Yo creo que lo mío llegó a ser patológico cuando fui a casa de mis primos del pueblo por dos días y me quedé dos semanas para aplazar el trance de la despedida. Era un verano muy caluroso y mis padres me mandaron al pueblo para que dejara de hacer el lagarto delante del televisor. Cada noche cuando llamaban para decir que vendrían a por mi, yo le ponía a mi tía cara de pena y ésta les convencía para que me dejaran un par de días más. Hasta que mi ensayadísima cara de pena dejó de funcionar. Y cuando llegó el día, monté tal pataleta que mis padres creyeron que era porque no me quería ir. Y no tuve que decir ADIÓS a nadie. ¡Rodriga se acabó!, dijo mi padre mientras me arrastraba hasta el coche.
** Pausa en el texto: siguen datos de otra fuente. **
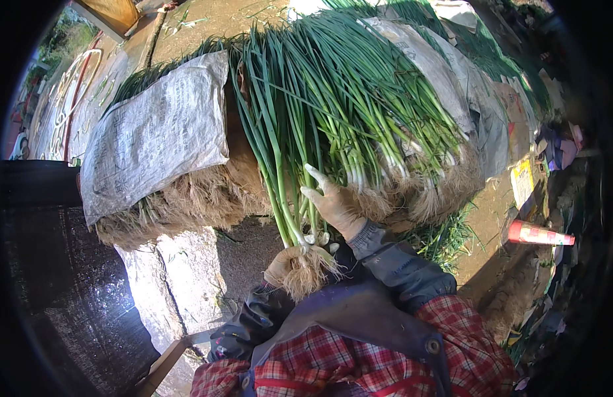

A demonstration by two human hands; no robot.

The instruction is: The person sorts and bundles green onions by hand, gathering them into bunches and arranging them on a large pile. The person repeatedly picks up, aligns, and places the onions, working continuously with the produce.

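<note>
My left hand, in a pale glove, is closed around the white lower ends of a few long green onions. Their tangled roots hang over the apron on my lap, partly covering that hand. My right hand, also gloved, is just right of these stalks, its visible fingers spread and pointing up and left. Nothing shows in its grasp; whether the fingertips touch the stalks is unclear. Beyond both hands lies a large heap of green onions, leaves pointing away and roots towards me.
A printed woven sack covers more onions at left; another sack lies at right. Black mesh sheeting is at lower left. A red and white traffic cone and loose green leaves are at right. Someone sits at far right.
</note>
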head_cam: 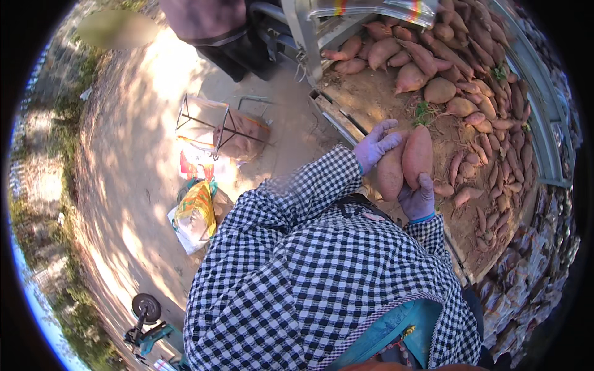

La verdad, con el tiempo superé mi pánico a despedirme y sólo me quedé con el terror de la despedida. A veces he hecho auténticos dramas al despedirme de alguien. Recuerdo una Semana Santa cuando iba al instituto que me pasé toda la semana anterior llorando y escribiendo notas a todos mis compañeros: No sé cuando nos volveremos a ver, pero por si no nos vemos nunca más, te deseo lo mejor. Esa vez me citaron con el psicólogo del instituto. Entré y me encontré a mi madre llorando con todas mis notas en sus manos. Me senté y aguanté un rollo patatero sobre el suicidio. Tampoco lo desmentí. Dije que había tenido unos días malos pero que ya estaba mejor. Durante unos meses mi madre me cocinó mis platos preferidos, me regaló ropa y hasta nos fuimos los cuatro un fin de semana a un apartamento en la sierra.
Cada vez que alguien me dice no me gustan las despedidas yo sólo puedo decir ¡qué suerte la tuya!